Last night was way informative to me in ways that will take time to sink in. I've had Black friends before, but this is different somehow. K was starting to say, "All those white kids who -" she stopped and turned when she saw Ay's in-laws look at me uncomfortably. "You know I don't mean you. You're one of us, not one of them."
We ate gumbo (with the best okra I've ever had - usually I don't like it, but Ay's mother-in-law cooked it great), red beans and rice, jambalaya, and cake. That is like the "New Orleans sampler" plate - and people actually eat that all the time. And it was damn good.
After the awesome assortment of seasonings, maybe it was the movies that made me realize race isn't just skin deep. There were the Friday movies, Chris Rock, Soul Food, and a bunch of documentaries on the African diaspora. The Friday movies, I was informed, are the sign of a "a black heart." African-American status is revoked if one does not have a true love for the Friday movies.
And, I got all up in Ay's sister-in-law's face for a homophobic comment. I'm all about observation in new settings, watching to see how best to act. But I just could not let that go, and once she refused to back down I let out all the stops. What finally got her was the translation issue about the Bible and how scholars differ on the actual meanings of things. Thanks to K for backing me up with, "If it ain't in the Ten Commandments or 'Love thy neighbor' then there are different interpretations.
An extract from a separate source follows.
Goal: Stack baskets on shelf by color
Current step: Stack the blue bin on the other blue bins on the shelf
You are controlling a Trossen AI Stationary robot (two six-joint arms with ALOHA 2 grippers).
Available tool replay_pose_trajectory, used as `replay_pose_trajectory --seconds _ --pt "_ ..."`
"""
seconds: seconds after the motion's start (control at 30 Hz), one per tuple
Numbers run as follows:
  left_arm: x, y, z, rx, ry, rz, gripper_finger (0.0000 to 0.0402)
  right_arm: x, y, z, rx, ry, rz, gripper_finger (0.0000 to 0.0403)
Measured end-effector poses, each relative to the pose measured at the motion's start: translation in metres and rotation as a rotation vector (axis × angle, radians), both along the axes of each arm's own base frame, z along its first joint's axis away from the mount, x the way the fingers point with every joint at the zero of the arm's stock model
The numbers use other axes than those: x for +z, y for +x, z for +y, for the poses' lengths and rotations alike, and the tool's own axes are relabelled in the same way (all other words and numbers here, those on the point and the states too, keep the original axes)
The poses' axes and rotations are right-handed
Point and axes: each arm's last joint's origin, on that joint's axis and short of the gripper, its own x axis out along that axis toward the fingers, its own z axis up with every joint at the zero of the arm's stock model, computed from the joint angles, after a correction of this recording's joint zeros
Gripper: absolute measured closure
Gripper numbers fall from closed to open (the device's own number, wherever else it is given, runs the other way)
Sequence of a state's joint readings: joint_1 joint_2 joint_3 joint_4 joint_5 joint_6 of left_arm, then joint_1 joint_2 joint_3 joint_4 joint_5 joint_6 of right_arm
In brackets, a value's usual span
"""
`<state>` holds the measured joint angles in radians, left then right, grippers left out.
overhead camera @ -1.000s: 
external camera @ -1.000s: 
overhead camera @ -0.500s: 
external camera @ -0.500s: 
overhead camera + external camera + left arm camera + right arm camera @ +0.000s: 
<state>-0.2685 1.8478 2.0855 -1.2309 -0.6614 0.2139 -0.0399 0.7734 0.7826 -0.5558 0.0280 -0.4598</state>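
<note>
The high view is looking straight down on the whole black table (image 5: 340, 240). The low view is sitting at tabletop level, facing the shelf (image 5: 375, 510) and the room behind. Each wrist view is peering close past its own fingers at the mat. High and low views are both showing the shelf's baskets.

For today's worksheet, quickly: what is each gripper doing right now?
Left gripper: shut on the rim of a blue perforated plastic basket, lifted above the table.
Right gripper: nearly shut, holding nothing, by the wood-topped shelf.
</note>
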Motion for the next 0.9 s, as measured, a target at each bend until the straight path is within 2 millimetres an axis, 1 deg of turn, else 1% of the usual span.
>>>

And where in the Ten Commandments does it say 'Thou shalt not be gay?'"
It was a lot like church there while the Saints were playing, with Ay's mother-in-law's, "Thank you Jesus!" and "Y'all can do it! I'm here prayin for ya! Dear Lord ..."
I don't report it well - it's that these things that I can portray as stock types are much richer and fuller than that - and there are significant differences in our range of experiences and expressions. K and Ay are both very fluent in "White America" and can codeswitch with great facility, which means that I can easily underplay our differences.
And this is exactly what happens on an institutional level. The assumption, and resulting forcible hegemonization, that differences are only skin deep. They're not, and to deny actual real cultural differences is to invalidate the experience of those outside the majority.
Of course I'm preaching to the choir here. All of my close friends (who would have access here) are or have been or are products of inter-ethnic relationships. But K would never date a white guy, and I'm pretty sure the same is true of Ay and all her family members. K and I have the beginnings of a soulmate friendship, but she describes me as her "white friend" because I'm the only one. And she loves to tell the story about why we're friends - the first time we talked, I made a comment about, "Man, there are a lot of white people here - what's with that?" and she knew she loved me.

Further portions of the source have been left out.